The hardest 30 minutes of compiling a new .kolm are spec-design: deciding what verifier hooks to attach. This recipe collapses that: paste 20 pairs, get a verifier spec back. The output is the same JSON shape kolm compile --spec consumes directly, so you can review it, edit if needed, and run.

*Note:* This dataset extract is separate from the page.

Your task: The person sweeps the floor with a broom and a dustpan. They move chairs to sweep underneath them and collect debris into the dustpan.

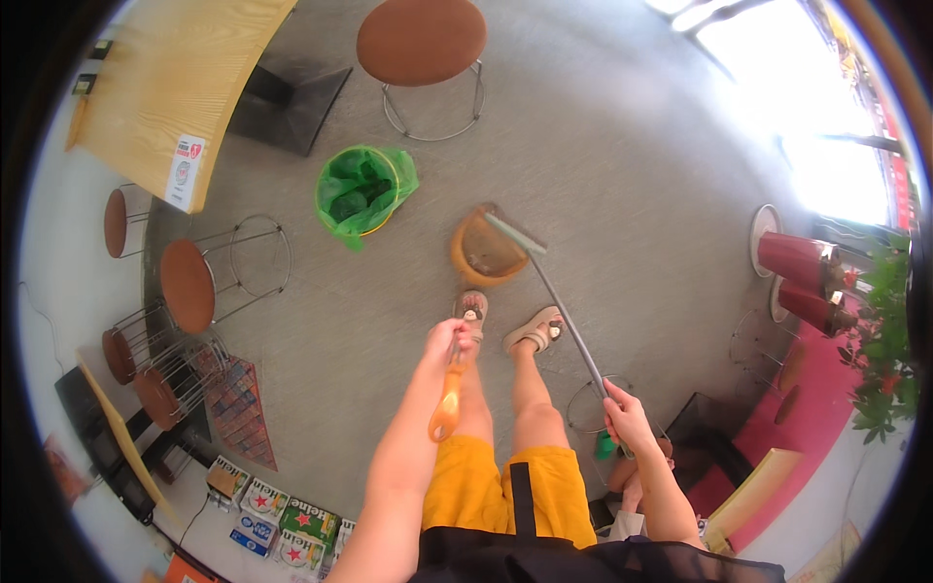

The verifier on this recipe rejects any spec that the kolm CLI would itself reject as malformed — schema validity is enforced by re-running the produced spec through kolm spec --check at compile time.

The spec

{
  "output_kind": "json",
  "schema": { "$ref": "kolm-verifier-spec.schema.json" },
  "verifier": {
    "output_must_pass_kolm_spec_check": true,
    "output_must_compile_dry_run": true
  }
}

Gold pair (1 of 230 shown)

input - 20 pairs + task

task: classify github issue into bug | feature | docs | question
sample 1:
  in: "login broken on safari, getting 500"
  out: { "type": "bug" }
sample 2:
  in: "would love a dark-mode option"
  out: { "type": "feature" }
... (18 more)

output - synthesized spec

{
  "output_kind": "json",
  "schema": {
    "required": ["type"],
    "properties": {
      "type": { "enum": ["bug", "feature", "docs", "question"] }
    }
  },
  "verifier": { "closed_vocab_label": true }
}

Compile

kolm compile "verifier-spec synthesizer from examples" \
  --base qwen2.5-coder-7b \
  --pairs ./recipe-pairs/*.jsonl \
  --verifier output-passes-spec-check,output-compiles-dry-run \
  --k-floor 0.82 \
  --output verifier-from-examples.kolm

ok wrote verifier-from-examples.kolm
   k_score=0.86  signature=hmac-sha256

K-score gate

K-score 0.86 held-out 70 tasks · spec-validity 100% (else rejected) · verifier-hook-correct 89% (right hook chosen) · compiled-dry-run 96%

Run-time profile

M2 MacBook

1.2s

RTX 5090

280ms

iPhone 15 Pro

3.4s

CPU x86 (server)

4.2s

Deploy

# the meta-loop: from 20 examples to a deployable artifact in three commands
kolm new my-task --pairs pairs.jsonl
kolm spec --from-pairs pairs.jsonl > spec.json    # this recipe
kolm compile "my-task" --spec spec.json --output my-task.kolm

Drop in 20 pairs, a verifier comes back.